* Task item
From the first line of the data below through the line bearing "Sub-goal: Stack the", reproduce each line exactly; do not include pictures.

* Supplied records
+---+

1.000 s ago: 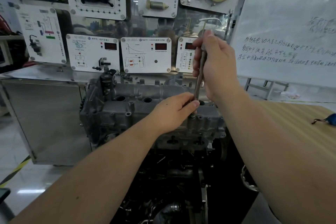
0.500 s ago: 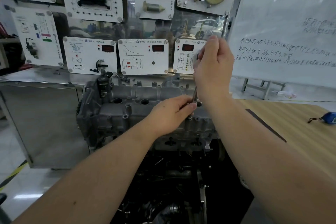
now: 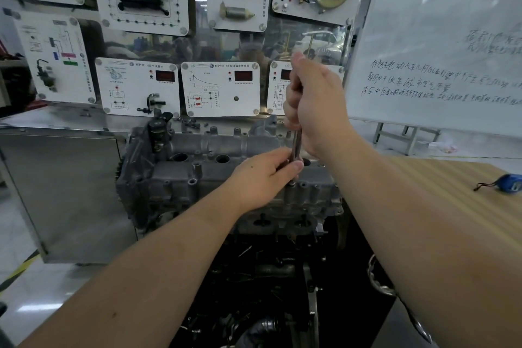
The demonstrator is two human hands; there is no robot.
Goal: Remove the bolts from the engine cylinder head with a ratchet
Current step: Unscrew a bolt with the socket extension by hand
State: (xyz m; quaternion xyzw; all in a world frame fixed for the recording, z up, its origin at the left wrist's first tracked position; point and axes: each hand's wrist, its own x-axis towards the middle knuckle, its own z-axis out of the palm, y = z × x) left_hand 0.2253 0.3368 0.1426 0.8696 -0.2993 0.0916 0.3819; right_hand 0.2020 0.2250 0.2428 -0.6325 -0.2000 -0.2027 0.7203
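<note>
The grey engine cylinder head (image 3: pixel 180 178) sits on a dark engine stand in the middle of the head view. A slim metal ratchet (image 3: pixel 296 144) stands nearly upright over a bolt boss (image 3: pixel 291 184) at the head's right front. My right hand (image 3: pixel 316 104) grips the upper part of its handle. My left hand (image 3: pixel 268 175) rests on the head with fingertips pinching the ratchet's lower end; the socket and bolt are hidden under them.
White training panels (image 3: pixel 220 89) hang on a clear board behind the engine. A whiteboard (image 3: pixel 440 45) stands at the right. A wooden table (image 3: pixel 466 206) at the right holds a blue tape measure (image 3: pixel 511 183). A metal cabinet (image 3: pixel 65 192) stands left.
My right hand has swung the ratchet handle slightly, shifting left and down along it. My left hand stays at the ratchet's base. The camera has drifted a little.
</note>
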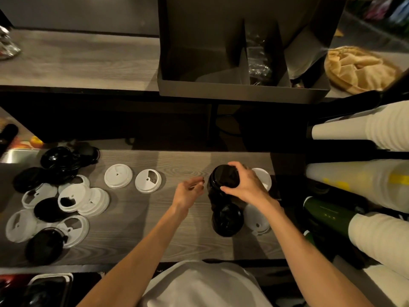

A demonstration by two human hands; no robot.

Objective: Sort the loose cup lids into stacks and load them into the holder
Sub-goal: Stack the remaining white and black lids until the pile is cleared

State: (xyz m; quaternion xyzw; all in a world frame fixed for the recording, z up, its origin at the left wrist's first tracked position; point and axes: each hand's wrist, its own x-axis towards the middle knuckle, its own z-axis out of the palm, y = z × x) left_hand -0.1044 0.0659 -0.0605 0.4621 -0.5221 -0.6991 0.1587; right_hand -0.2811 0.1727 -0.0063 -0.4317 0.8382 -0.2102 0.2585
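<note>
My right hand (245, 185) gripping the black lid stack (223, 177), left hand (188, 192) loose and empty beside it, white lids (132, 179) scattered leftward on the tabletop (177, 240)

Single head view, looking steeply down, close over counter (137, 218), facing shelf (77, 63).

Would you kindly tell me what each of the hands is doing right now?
Left hand: open, holding nothing.
Right hand: gripping the top of the black lid stack.
</note>
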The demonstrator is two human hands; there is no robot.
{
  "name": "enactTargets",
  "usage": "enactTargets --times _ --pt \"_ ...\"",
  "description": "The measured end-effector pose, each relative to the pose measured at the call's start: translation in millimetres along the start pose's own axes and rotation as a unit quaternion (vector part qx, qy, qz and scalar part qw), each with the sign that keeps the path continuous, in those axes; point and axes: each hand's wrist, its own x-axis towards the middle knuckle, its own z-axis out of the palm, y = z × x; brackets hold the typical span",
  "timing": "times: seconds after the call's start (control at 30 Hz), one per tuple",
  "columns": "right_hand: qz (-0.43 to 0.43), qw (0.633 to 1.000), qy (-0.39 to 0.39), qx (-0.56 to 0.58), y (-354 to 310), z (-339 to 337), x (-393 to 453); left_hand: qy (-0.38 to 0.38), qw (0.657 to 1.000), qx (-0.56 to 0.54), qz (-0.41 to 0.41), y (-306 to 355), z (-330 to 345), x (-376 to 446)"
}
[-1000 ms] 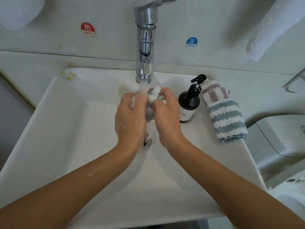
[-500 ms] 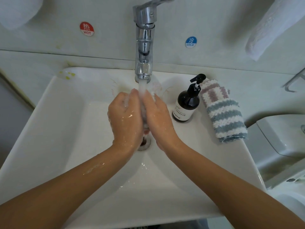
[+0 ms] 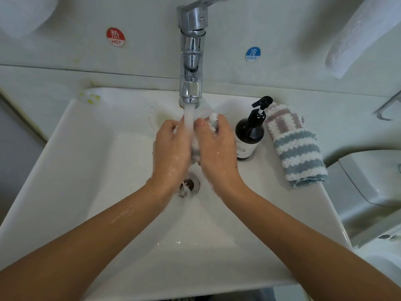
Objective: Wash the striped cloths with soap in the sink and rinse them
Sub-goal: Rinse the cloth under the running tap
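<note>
A wet, bunched striped cloth (image 3: pixel 213 120) is squeezed between my left hand (image 3: pixel 171 148) and my right hand (image 3: pixel 217 148) over the white sink (image 3: pixel 86 170). Both hands grip it, fingers curled round it, right under the running stream from the chrome tap (image 3: pixel 192 61). Most of the cloth is hidden by my hands. A second striped cloth (image 3: pixel 297 146), folded, with pink and blue-grey bands, lies on the sink's right rim. Beside it stands a dark soap pump bottle (image 3: pixel 249 135), close to my right hand.
The drain (image 3: pixel 189 184) lies below my wrists with water running into it. Hot (image 3: pixel 115 36) and cold (image 3: pixel 253 54) stickers are on the back wall. A white towel (image 3: pixel 358 35) hangs at the upper right. A grey fixture (image 3: pixel 373 177) stands right of the sink.
My hands have rubbed the cloth together under the stream, shifting slightly; the cloth now bulges out above my right fingers again. The water keeps running.
</note>
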Motion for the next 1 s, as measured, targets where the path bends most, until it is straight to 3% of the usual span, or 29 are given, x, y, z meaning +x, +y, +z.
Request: enactTargets --times 0.2,0.4,0.57,0.9,1.0 --pt "-0.009 1.0 -0.003 0.012 -1 -2 1 -0.006 0.998 0.041 -0.044 3 -2 4" --pt "0.053 0.995 -0.062 0.053 2 2 -5 0.039 0.999 -0.003 0.035 -2 -2 -10" --pt "0.111 0.989 -0.1 0.02 4 7 -6 0.109 0.99 -0.01 0.083 -2 -2 -12" --pt "0.053 0.988 -0.039 -0.136 -6 10 -3 0.085 0.992 -0.007 0.096 3 1 -4" --pt "0.049 0.993 -0.03 -0.103 -6 7 0 0.069 0.99 0.048 0.115 2 2 2"
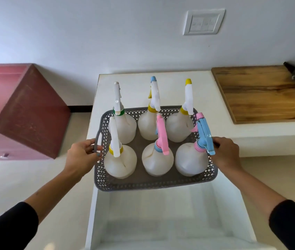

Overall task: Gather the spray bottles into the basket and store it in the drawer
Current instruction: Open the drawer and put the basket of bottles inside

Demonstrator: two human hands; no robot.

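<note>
Both hands lift the grey perforated plastic basket over the open white drawer. Left hand fingers curl round its loop handle; right hand fingers clamp the opposite rim. Six translucent white bulbous spray bottles stand upright inside.

Grey lattice basket — translucent white bottles — pink cabinet.

A grey basket is held at frame centre, gripped at its side handles by the left hand and right hand. Six white spray bottles are stood upright in it, in two rows of three. A white drawer is seen open below. A wooden board is seen at right, a pink box at left, a switch plate at top.
</note>
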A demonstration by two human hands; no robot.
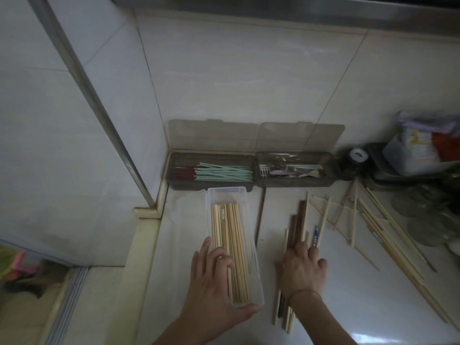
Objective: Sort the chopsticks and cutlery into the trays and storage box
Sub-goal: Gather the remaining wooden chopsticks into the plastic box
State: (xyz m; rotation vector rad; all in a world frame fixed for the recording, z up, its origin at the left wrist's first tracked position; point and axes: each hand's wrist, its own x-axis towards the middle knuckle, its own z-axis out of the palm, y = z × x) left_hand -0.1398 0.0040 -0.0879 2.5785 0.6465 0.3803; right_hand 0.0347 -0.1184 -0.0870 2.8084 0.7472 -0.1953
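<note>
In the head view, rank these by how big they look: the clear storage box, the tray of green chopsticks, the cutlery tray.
1. Clear storage box: looks largest, though it lies nearest the camera, which flatters it.
2 and 3. Tray of green chopsticks and cutlery tray: side by side against the wall, looking alike in size; I would not rank them.

All I can see of myself is two bare forearms and hands, no sleeves anywhere. The right hand (302, 267) has a thin reddish string bracelet (305, 292) just behind it at the wrist; the left hand (214, 277) wears nothing, no rings, no watch.
</note>
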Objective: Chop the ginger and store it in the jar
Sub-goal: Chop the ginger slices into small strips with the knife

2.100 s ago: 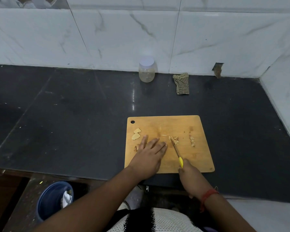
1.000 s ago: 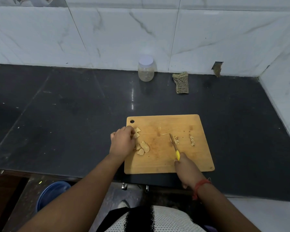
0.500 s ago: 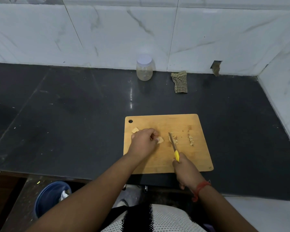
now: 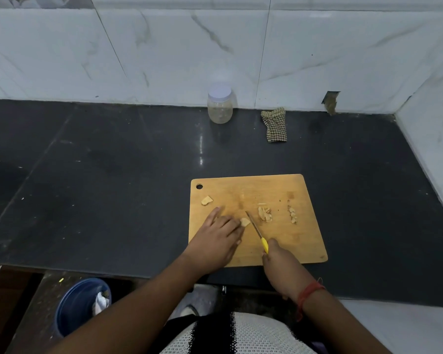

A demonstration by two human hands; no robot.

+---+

* Task answer
1.000 s ago: 
0.500 s ago: 
now: 
The demonstrator is two human hands; there is no robot.
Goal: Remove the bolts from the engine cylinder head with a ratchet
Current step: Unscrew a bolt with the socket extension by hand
State: (xyz m; quaternion xyzw; all in a world frame fixed for the recording, z up, its origin at the left wrist's first tracked position; point and axes: each hand's wrist, its own x-axis towards the middle knuckle, its own z-axis out of the palm, y = z × x) left_hand 0.2253 0.3368 0.1426 0.8696 -0.2993 0.0916 0.3819; right_hand 0.2020 0.2250 0.2428 -0.6325 -0.2000 -0.2027 0.7203
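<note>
The grey engine cylinder head (image 3: pixel 180 178) sits on a dark engine stand in the middle of the head view. A slim metal ratchet (image 3: pixel 296 144) stands nearly upright over a bolt boss (image 3: pixel 291 184) at the head's right front. My right hand (image 3: pixel 316 104) grips the upper part of its handle. My left hand (image 3: pixel 268 175) rests on the head with fingertips pinching the ratchet's lower end; the socket and bolt are hidden under them.
White training panels (image 3: pixel 220 89) hang on a clear board behind the engine. A whiteboard (image 3: pixel 440 45) stands at the right. A wooden table (image 3: pixel 466 206) at the right holds a blue tape measure (image 3: pixel 511 183). A metal cabinet (image 3: pixel 65 192) stands left.
My right hand has swung the ratchet handle slightly, shifting left and down along it. My left hand stays at the ratchet's base. The camera has drifted a little.
</note>
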
A demonstration by two human hands; no robot.

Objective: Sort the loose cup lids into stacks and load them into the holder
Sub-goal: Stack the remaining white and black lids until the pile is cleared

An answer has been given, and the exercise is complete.